Task item:
Wherever the line with "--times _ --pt" sits in the listing below, transcribe from it up to and including the line with "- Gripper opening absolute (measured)", exactly, and leave the remaining lines out.

Available records:
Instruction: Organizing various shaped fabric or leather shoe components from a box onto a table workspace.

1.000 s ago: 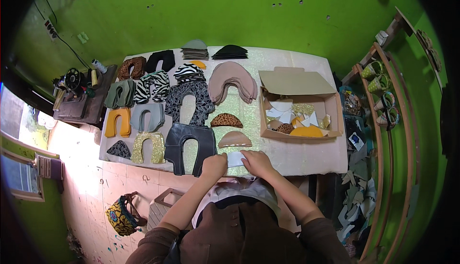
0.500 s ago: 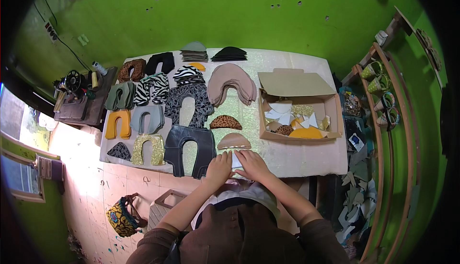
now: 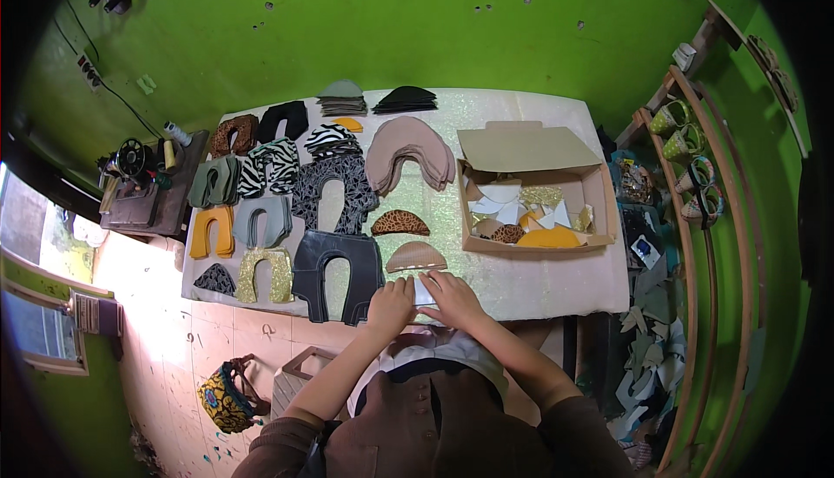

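Observation:
At the front edge of the table, a small flat white piece (image 3: 423, 292) shows between my two hands; most of it is covered by fingers. My left hand (image 3: 393, 303) grips it from the left, its fingers bent and close together. From the other side my right hand (image 3: 451, 298) holds it, fingers laid over its right part. Just beyond my fingertips lies a stack of tan half-round pieces (image 3: 416, 257). Farther off is a leopard-print half-round piece (image 3: 400, 223). Left of my hands sit dark U-shaped pieces (image 3: 368, 278) with pale edge lines.
An open cardboard box (image 3: 537, 248) holding offcuts stands on the right. Stacks of U-shaped pieces, such as beige ones (image 3: 408, 144) and zebra-print ones (image 3: 254, 171), cover the left and middle. A sewing machine (image 3: 133, 157) stands far left; a wooden shoe rack (image 3: 695, 131) is at right.
The view has shifted slightly, so the table's things appear a little farther left. Both hands stay at the white piece, of which somewhat more shows now.

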Demonstrator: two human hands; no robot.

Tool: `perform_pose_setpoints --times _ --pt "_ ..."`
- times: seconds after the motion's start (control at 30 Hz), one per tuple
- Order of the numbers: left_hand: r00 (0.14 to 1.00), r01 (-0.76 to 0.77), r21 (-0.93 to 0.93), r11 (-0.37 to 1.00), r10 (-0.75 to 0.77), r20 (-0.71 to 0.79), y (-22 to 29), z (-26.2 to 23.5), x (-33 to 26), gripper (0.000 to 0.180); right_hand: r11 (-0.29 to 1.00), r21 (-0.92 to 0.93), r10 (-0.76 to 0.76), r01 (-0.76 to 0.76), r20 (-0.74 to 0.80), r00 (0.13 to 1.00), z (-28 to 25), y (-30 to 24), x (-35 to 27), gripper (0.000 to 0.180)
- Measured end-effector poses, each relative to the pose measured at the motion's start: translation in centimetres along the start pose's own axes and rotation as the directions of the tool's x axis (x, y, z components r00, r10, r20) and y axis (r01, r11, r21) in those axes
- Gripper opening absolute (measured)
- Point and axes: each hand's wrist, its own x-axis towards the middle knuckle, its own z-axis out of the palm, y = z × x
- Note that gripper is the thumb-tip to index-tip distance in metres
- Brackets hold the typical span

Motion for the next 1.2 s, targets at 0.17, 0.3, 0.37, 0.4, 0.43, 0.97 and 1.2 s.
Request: perform_pose_setpoints --times 0.17,0.3,0.37,0.4,0.43,0.97,1.2 --pt "1.000 0.012 -0.035 0.999 -0.011 0.021 2.0 -3.8 1.8 0.050 0.998 0.061 -0.014 0.026 -0.179 0.984 -2.4 0.5 -0.2 0.046" --pt "0.989 -0.058 -0.009 0.998 0.057 -0.139 3.7 -6.3 4.9 0.040 0.996 0.064 -0.038 0.062 -0.316 0.948 -5.3 2.1 -0.4 0.031" --pt "0.944 -0.134 -0.056 0.989 0.111 -0.311 4.6 -7.2 6.7 0.036 0.996 0.061 -0.037 0.071 -0.438 0.898 -7.6 2.9 -0.2 0.019" --pt "0.949 -0.139 -0.097 0.985 0.104 -0.298 5.4 -7.9 7.7 0.033 0.992 0.085 -0.033 0.094 -0.544 0.839 -8.6 3.6 0.2 0.012" --pt "0.948 -0.141 -0.098 0.985 0.106 -0.300 5.8 -8.1 8.7 0.033 0.992 0.082 -0.034 0.094 -0.545 0.838 -9.6 4.4 0.3 0.012" --pt "0.952 -0.193 -0.152 0.969 0.147 -0.270 11.7 -4.1 24.1 0.014 0.939 0.024 0.342 -0.342 -0.012 0.939 -16.2 26.3 0.7 0.019" --pt "0.998 0.000 -0.253 0.967 -0.015 -0.060 12.4 -2.4 24.2 0.019 0.917 -0.131 0.393 -0.376 0.143 0.909 -13.2 28.9 1.6 0.032"
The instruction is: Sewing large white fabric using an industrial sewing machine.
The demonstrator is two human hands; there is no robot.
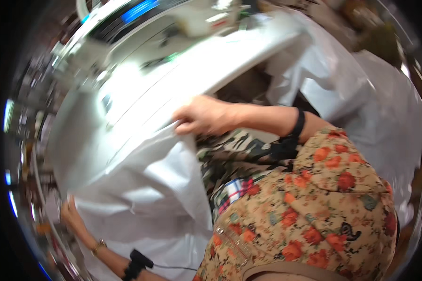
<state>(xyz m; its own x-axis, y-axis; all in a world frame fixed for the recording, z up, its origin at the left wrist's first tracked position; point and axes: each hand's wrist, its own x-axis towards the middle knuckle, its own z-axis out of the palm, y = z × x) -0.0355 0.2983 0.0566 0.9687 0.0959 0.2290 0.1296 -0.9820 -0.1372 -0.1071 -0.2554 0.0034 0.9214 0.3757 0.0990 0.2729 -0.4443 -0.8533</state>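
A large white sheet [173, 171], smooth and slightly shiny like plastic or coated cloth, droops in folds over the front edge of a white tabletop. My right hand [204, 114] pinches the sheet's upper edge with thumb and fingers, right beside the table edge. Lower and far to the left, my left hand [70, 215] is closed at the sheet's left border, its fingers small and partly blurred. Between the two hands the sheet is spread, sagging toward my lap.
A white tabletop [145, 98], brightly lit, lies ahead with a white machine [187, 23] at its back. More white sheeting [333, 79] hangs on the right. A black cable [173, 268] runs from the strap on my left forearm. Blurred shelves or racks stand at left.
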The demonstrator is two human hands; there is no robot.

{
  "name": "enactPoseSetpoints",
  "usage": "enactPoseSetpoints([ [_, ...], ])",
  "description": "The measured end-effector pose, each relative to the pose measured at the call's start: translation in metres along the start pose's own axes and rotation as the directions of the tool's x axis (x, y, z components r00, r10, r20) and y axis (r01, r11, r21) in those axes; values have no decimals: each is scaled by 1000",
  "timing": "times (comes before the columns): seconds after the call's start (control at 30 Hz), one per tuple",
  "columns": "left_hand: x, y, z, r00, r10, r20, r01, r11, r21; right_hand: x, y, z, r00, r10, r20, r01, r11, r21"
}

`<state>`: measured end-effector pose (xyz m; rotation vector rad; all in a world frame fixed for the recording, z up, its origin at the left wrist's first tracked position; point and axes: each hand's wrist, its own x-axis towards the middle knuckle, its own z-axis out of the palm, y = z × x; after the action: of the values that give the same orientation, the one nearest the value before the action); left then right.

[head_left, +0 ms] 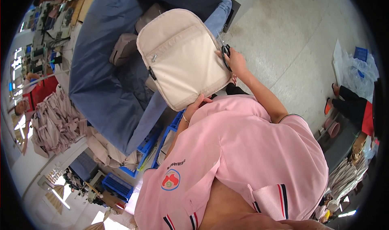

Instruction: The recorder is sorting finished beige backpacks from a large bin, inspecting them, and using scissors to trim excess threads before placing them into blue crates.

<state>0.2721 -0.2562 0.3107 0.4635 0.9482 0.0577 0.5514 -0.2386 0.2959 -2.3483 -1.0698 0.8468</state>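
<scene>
Pinching beige bag (pixel 190 67) in left grip (pixel 197 104), holding scissors (pixel 225 56) in right grip (pixel 236 63), mid-frame; wearing round logo (pixel 171 179) on pink shirt (pixel 259 153); seeing beige items (pixel 123 49) inside blue bin (pixel 90 76), upper left.

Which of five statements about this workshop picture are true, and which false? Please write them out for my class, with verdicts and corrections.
1. The left hand grips the beige bag at its lower edge. True.
2. The right hand is empty. False: the right hand holds black-handled scissors.
3. The large bin is red. False: the bin is blue.
4. Other beige items lie inside the bin. True.
5. The shirt is green. False: the shirt is pink.
</scene>
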Motion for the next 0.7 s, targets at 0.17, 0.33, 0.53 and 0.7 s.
enactPoseSetpoints([
  [0.17, 0, -6, 3, 999, 45, -25, -45, 999, -9, 12, -2, 5, 988, -144, -59, 141, 989, -54],
  [0.33, -11, -2, 10, 999, -2, -48, -1, 997, -71, 52, 21, 30, 972, -169, -163, 169, 986, -15],
  [0.53, -47, -1, -6, 901, 376, -215, -159, 749, 643, 115, -84, -15, 799, -524, -295, 563, 824, 63],
  [0.7, -78, 8, 3, 917, 348, -195, -35, 558, 829, 176, -156, 11, 585, -806, -94, 811, 584, 36],
])
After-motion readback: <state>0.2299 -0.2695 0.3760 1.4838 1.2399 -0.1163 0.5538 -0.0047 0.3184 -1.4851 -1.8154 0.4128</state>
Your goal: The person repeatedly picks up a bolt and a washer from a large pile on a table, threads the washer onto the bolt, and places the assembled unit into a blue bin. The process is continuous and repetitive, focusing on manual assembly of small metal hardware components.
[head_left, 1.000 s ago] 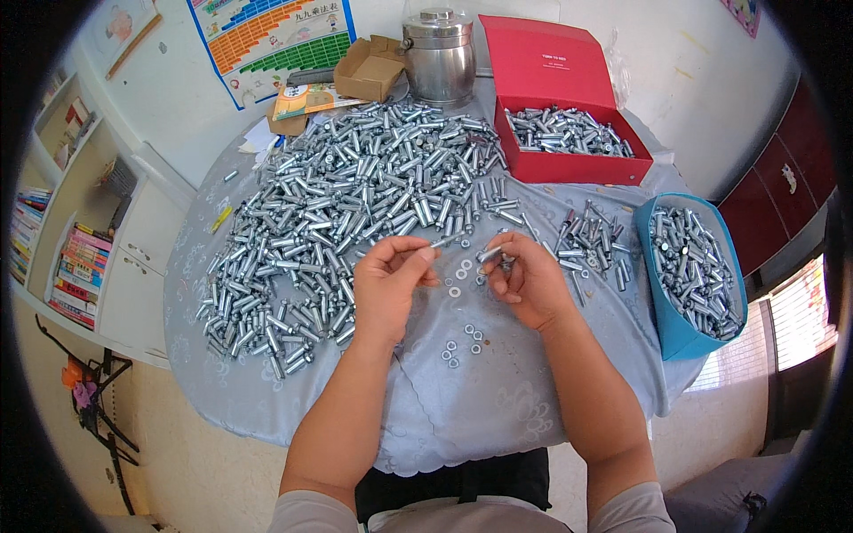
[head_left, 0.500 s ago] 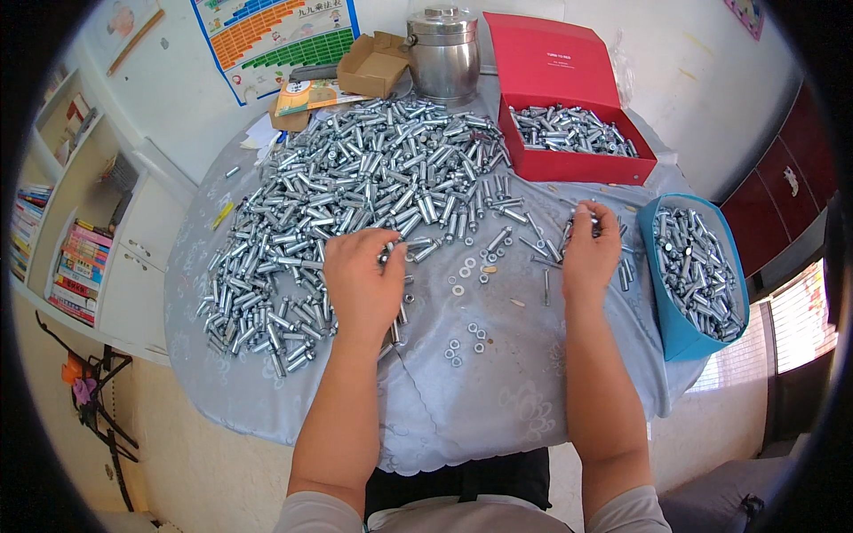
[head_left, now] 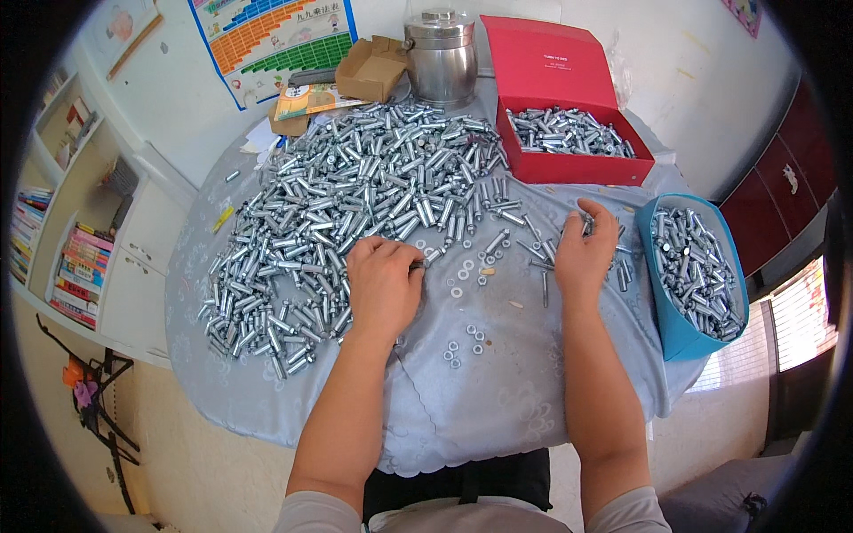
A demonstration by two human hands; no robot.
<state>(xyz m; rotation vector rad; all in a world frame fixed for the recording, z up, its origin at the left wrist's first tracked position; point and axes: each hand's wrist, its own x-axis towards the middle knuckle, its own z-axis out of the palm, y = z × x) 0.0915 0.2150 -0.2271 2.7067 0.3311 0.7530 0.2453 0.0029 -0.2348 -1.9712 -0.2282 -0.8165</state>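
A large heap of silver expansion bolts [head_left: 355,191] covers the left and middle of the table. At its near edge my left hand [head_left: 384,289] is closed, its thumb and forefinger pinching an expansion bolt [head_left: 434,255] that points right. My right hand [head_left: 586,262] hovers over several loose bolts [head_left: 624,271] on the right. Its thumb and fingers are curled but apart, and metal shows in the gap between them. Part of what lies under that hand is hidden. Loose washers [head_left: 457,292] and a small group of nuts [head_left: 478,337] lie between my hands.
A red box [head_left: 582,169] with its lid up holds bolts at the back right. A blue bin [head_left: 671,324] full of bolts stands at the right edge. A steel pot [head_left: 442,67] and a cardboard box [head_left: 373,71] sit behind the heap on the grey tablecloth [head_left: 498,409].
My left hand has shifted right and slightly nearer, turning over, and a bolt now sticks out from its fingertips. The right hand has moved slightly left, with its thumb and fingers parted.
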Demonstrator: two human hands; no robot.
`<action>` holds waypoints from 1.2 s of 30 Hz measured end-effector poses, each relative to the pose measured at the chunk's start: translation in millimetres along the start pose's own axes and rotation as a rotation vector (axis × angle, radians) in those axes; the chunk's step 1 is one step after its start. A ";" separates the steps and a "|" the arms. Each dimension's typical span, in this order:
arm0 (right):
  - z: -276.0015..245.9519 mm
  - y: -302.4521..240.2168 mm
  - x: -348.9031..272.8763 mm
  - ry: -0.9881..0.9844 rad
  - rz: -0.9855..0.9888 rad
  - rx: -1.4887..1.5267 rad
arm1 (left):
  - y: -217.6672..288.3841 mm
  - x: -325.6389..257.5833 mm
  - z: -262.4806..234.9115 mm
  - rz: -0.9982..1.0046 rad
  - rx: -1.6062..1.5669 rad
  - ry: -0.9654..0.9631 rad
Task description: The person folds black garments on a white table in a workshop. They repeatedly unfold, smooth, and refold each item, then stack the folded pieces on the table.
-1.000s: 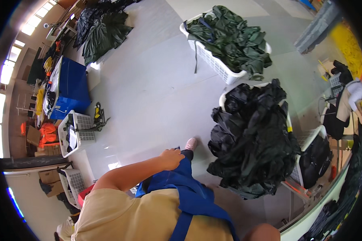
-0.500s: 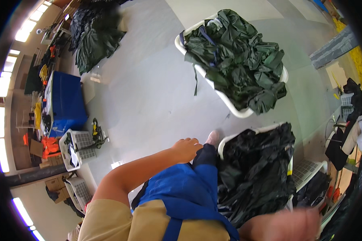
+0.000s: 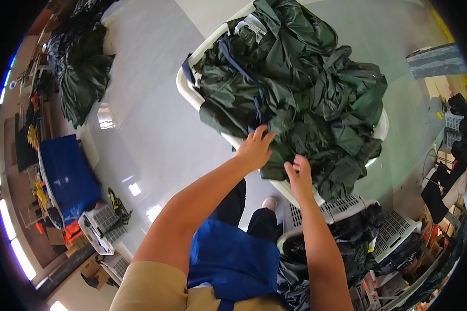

Response to this task:
Tool: `perform_pose_setpoints --times _ --pt "_ ..."`
- times: seconds after the motion's start (control at 30 Hz), one per tuple
- Order of the numbers: left_hand: r00 (0.14 to 1.00), r01 (-0.76 to 0.77), r21 (-0.93 to 0.93), r11 (-0.37 to 1.00), r10 (-0.75 to 0.77), r20 (-0.71 to 0.79), y (-22 to 29), z (-26.2 to 23.5), x (-33 to 26), gripper (0.000 to 0.180); right_hand: r11 (-0.29 to 1.00), r21 (-0.92 to 0.93), r10 (-0.76 to 0.76), r01 (-0.76 to 0.76), r20 (-0.74 to 0.80), r00 (0.13 to 1.00), z (-28 to 25), y (-30 to 24), x (-35 to 27), gripper (0.000 to 0.180)
- Measured end-effector poses, each relative to the pose measured at the motion's start: translation in centimetres along the start pose's own axes and rotation as the directions of the tool's x axis (x, y, z components r00, r10, r20) and y axis (r01, r11, r21) in those axes
- Gripper opening absolute (measured)

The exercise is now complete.